■ **Exercise objective**: Each line of the records that holds "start" should be shown in full.

-.-.-

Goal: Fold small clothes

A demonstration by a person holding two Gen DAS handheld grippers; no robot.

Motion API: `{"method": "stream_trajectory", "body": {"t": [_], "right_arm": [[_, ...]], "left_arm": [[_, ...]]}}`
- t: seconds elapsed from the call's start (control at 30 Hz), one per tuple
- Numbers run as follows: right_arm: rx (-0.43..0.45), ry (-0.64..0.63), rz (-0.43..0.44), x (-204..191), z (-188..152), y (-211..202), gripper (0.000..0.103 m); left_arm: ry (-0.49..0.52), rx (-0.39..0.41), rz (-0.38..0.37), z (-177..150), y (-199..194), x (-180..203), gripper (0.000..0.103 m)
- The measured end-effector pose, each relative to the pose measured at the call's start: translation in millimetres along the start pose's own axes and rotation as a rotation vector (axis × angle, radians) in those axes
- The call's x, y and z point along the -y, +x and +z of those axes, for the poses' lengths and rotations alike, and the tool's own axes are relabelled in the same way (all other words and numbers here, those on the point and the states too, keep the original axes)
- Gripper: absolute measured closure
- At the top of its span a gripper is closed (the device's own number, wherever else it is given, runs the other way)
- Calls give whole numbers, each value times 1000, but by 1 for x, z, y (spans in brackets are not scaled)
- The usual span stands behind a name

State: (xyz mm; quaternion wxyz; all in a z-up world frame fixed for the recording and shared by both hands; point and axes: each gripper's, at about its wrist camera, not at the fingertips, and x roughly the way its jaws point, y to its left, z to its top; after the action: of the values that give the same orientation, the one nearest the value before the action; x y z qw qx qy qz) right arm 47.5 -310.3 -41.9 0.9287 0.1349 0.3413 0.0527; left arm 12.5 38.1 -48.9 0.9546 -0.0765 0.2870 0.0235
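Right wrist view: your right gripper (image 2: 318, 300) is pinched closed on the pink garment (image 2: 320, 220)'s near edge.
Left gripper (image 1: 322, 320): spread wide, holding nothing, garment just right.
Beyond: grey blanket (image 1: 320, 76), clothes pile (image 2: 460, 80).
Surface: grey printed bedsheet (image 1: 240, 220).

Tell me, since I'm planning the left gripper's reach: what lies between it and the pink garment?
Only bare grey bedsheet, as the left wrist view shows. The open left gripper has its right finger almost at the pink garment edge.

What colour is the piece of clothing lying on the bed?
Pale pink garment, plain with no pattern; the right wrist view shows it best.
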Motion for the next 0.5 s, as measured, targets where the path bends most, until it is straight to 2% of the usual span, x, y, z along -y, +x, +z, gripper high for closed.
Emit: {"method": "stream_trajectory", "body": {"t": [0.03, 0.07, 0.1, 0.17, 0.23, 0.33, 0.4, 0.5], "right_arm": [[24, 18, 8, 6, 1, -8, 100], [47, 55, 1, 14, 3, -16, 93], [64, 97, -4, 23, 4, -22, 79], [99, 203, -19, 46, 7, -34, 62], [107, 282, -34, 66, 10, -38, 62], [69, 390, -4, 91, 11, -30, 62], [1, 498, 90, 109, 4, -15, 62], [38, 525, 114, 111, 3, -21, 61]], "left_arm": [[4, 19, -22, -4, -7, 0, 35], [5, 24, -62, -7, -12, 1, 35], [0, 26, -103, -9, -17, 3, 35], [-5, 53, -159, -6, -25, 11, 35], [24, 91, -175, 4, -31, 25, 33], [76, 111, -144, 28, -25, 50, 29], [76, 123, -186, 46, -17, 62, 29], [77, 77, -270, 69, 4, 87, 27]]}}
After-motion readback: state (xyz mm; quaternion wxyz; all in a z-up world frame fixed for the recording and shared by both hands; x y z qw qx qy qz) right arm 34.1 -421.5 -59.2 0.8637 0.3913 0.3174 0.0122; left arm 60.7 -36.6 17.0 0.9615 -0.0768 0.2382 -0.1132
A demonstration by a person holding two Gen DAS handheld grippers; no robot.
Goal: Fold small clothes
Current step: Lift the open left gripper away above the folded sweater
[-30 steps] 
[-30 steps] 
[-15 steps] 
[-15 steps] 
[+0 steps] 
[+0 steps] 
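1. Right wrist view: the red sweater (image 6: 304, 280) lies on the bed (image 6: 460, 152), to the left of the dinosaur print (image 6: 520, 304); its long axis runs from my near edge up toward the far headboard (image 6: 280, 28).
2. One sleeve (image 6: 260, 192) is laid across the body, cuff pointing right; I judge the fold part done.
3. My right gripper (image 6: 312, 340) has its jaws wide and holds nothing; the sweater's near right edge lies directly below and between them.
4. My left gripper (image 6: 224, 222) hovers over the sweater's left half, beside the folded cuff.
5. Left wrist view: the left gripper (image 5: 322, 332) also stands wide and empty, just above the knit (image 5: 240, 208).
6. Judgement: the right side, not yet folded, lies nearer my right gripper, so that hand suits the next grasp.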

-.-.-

■ **Solved problem**:
- t: seconds elapsed from the call's start (control at 30 Hz), one per tuple
- The measured end-effector pose, each relative to the pose measured at the call's start: translation in millimetres along the start pose's own axes and rotation as a rotation vector (axis × angle, radians) in those axes

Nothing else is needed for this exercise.